Pinkus shares with us that many commercial growers are labeling their produce as organic, even when large amounts of pesticides and herbicides are used in the growing process. There is a loophole in the system which allows this to occur if a certain amount of organic materials are used in the growing process.
Is Your Produce Grown Locally?
Keep an eye out for labels that claim their produce is grown locally. Pinkus informs that produce that is labeled with local labels is often grown out of the country, and only packaged at a local company.
The best way to stay certain of where your produce is grown is to grow your own! “You can’t get any more local than your backyard”, Pinkus states. “We love how Gardenuity is making gardening so accessible to everyone, seeing our herbs in gardens across the country is exciting.”
If you are in need of fresh herbs or veggies that aren’t growing in your garden, go to a local farmer’s market; here you can support your community and try to avoid questionable produce.
Blue Label is a leader in sustainable growing, as the company has devoted their growing practice to remain entirely environmentally friendly. On top of this, Blue Label makes all of their own soil and fertilizers, which contain zero harmful pesticides, or ingredients that are poor for human consumption.
“It’s a huge challenge figuring out the best way to grow sustainably, and the best way to grow great products, because they don’t always go hand in hand”, Pinkus shares.
Another incredible aspect of Blue Label’s growing practice is that all of their products are grown on their property only; everything that is sold originates from a cutting from a plant that was already in their gardens. This is a practice that you can participate in at home, too! To learn more about growing vegetables from cuttings, take a look at this article from Urban Cultivator.
You can also do your part in gardening sustainably by making your own fertilizer at home. This process is called composting, and can be done by using your own waste products to create food for your plants.. Find out everything you need to know to make your own fertilizer at home with our Complete Guide to Composting.
Aaron’s Favorite Fall Plants
When asked about his favorite plants in the fall, Aaron was quick to return back to the topic of cooking. “Texas has a shortfall season, but I do love fall season cooking.”
Pinkus shared that his favorite fall plants can all be found in the herb garden! He listed Rosemary, Sage, and Thyme as his favorite fall season crops. “I love thyme, it is definitely one of my favorite things to cook with,” says Pinkus.

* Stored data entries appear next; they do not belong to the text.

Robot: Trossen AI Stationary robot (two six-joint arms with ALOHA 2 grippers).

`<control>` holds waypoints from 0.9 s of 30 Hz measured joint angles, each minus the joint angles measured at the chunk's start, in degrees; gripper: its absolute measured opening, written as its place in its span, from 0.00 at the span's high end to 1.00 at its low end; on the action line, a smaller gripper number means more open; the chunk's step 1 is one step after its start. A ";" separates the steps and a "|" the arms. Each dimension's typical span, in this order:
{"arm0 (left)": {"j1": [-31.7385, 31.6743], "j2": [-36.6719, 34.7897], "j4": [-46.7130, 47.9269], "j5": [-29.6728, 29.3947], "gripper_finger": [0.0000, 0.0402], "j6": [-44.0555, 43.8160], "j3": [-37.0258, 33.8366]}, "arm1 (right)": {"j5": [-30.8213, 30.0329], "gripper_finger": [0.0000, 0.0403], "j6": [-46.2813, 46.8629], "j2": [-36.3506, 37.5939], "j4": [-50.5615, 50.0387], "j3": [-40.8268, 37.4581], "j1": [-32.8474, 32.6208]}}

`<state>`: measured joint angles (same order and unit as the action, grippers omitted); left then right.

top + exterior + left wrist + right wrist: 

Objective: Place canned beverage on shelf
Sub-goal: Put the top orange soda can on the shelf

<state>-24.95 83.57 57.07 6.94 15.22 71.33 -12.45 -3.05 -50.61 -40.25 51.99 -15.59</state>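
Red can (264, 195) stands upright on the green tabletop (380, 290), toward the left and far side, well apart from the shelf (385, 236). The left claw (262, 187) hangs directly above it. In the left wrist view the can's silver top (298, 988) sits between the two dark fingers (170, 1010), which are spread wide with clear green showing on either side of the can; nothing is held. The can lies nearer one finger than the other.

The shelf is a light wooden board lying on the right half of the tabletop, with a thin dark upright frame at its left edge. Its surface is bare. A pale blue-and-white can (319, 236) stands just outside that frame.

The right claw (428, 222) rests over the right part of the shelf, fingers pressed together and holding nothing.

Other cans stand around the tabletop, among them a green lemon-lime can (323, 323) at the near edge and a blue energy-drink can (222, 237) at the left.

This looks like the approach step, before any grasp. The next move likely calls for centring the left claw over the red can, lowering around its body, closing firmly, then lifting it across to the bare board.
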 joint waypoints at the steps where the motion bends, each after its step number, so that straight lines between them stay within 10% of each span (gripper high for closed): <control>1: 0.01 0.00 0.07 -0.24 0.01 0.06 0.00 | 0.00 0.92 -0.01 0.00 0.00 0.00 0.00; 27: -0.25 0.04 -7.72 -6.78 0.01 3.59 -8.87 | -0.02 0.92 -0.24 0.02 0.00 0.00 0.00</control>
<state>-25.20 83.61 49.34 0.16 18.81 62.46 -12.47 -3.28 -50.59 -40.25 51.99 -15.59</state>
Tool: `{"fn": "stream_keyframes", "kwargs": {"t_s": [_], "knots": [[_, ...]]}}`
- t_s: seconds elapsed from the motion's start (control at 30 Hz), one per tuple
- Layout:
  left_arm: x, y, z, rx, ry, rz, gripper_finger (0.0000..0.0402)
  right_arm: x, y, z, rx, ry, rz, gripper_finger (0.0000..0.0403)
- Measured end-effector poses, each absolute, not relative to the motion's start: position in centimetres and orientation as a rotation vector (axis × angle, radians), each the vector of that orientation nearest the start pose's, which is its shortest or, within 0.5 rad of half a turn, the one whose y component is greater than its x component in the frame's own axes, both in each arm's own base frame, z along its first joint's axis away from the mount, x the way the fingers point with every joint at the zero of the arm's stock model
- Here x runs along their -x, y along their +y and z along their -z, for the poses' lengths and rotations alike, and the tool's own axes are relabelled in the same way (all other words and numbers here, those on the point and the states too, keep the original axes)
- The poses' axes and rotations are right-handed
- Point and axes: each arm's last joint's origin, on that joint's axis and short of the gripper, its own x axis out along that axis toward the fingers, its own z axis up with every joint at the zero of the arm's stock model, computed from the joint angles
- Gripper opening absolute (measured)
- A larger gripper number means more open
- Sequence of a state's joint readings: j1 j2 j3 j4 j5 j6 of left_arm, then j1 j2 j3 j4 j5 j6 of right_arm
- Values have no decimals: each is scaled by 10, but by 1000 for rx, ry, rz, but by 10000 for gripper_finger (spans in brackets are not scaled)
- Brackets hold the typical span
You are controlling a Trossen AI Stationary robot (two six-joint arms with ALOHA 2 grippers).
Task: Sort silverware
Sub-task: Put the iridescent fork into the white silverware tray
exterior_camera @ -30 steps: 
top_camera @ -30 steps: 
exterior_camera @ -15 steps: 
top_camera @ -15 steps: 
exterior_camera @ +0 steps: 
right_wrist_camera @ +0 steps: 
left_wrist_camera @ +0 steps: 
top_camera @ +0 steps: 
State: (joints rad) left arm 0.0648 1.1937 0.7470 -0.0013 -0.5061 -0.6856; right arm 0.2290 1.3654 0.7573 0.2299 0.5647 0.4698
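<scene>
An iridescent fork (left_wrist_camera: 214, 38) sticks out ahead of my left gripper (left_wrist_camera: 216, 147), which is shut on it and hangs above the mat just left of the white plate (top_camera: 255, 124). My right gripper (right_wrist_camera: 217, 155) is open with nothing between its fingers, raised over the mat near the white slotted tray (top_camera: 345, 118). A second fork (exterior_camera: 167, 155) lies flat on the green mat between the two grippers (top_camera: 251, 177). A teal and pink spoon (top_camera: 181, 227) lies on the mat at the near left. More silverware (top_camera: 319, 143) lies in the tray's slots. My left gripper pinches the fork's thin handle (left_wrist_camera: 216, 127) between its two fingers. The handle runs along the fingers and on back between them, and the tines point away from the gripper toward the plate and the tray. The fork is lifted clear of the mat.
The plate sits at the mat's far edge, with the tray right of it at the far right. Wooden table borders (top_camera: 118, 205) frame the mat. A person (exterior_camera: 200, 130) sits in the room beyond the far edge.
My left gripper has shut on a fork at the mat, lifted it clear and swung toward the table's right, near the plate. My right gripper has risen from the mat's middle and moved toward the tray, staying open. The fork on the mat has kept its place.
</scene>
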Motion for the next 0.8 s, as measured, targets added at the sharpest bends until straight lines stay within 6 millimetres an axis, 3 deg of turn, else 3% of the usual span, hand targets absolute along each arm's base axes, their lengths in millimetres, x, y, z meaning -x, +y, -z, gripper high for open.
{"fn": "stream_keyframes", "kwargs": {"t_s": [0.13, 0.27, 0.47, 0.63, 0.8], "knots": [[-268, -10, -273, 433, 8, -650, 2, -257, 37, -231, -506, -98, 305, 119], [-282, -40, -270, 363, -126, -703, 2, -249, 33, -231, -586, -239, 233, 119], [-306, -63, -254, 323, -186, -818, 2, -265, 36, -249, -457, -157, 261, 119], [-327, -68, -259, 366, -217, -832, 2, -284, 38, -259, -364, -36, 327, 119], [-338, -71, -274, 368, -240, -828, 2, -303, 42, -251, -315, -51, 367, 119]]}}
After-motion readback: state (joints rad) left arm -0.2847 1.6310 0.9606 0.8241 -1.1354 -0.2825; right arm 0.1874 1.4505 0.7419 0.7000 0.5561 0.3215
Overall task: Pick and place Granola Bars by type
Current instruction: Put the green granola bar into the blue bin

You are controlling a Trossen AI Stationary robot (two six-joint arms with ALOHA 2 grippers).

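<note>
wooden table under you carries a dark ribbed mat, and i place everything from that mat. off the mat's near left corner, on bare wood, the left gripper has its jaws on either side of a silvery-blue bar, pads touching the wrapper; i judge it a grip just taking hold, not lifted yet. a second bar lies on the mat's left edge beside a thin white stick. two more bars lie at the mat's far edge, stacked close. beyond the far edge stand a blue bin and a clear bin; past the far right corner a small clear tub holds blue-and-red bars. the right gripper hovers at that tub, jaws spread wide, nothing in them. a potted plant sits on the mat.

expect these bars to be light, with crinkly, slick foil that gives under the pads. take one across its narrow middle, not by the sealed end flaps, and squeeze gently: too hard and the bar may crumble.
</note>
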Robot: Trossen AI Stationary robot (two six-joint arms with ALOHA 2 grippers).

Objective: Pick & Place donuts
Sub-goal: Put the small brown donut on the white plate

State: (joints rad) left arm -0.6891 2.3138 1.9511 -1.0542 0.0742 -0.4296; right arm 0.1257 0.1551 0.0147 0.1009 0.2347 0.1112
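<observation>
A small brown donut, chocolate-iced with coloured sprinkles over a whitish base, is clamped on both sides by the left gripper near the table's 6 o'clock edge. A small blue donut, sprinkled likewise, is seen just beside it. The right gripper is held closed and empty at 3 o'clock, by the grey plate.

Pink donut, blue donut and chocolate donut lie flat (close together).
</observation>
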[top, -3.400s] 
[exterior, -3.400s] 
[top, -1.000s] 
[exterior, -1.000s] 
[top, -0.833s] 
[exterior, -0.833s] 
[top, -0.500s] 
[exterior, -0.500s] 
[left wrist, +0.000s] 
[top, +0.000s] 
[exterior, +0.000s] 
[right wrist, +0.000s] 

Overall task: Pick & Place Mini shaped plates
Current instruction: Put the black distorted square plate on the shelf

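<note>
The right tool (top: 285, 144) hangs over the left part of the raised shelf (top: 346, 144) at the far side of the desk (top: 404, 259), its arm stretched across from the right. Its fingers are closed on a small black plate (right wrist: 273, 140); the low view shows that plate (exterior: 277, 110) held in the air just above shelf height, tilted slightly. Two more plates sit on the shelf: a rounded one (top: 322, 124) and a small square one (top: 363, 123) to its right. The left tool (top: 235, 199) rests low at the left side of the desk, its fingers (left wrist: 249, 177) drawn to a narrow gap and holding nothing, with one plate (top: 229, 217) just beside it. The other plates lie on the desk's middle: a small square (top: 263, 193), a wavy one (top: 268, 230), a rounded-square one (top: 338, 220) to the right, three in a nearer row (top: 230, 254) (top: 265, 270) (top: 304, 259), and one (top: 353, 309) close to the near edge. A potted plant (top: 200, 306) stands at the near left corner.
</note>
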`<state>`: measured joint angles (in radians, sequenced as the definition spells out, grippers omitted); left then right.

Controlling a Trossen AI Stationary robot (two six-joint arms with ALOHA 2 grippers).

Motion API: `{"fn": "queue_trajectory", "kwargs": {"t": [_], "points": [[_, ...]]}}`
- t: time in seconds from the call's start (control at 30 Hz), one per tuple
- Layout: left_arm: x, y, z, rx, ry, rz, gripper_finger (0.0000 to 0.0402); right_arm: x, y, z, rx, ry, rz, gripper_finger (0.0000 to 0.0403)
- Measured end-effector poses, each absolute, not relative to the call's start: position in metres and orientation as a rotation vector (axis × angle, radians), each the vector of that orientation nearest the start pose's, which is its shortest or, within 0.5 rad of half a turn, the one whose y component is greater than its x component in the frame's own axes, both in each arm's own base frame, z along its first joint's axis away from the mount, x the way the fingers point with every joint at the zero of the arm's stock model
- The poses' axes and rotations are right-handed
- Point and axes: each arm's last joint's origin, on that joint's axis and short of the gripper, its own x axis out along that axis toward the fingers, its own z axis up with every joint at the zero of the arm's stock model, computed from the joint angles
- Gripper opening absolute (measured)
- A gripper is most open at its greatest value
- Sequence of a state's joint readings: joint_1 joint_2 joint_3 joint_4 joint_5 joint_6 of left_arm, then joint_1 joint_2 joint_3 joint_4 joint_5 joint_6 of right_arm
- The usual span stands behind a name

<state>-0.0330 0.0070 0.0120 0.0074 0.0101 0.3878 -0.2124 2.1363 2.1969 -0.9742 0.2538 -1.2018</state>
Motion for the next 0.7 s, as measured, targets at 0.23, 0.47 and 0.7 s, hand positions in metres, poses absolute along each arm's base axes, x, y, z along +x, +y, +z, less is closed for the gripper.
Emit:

Thyme is a fantastic herb to plant in the fall because it is hardy, prefers cooler temperatures, and grows in a short period of time. Better yet, plant your herbs in a container garden so that you can bring them indoors once the frost settles.
Take a look at our Fall Vegetable Garden Growing Guide for more information on how to prep the perfect fall garden.
Finally, Aaron’s most important advice is to be sure that your plants are being fed properly. “One of the biggest pieces of advice that goes completely unlistened to,” he says, “is that all plants have to be fed. A lot of people complain about their plants not doing well, and the number one reason is that they’re not feeding them.”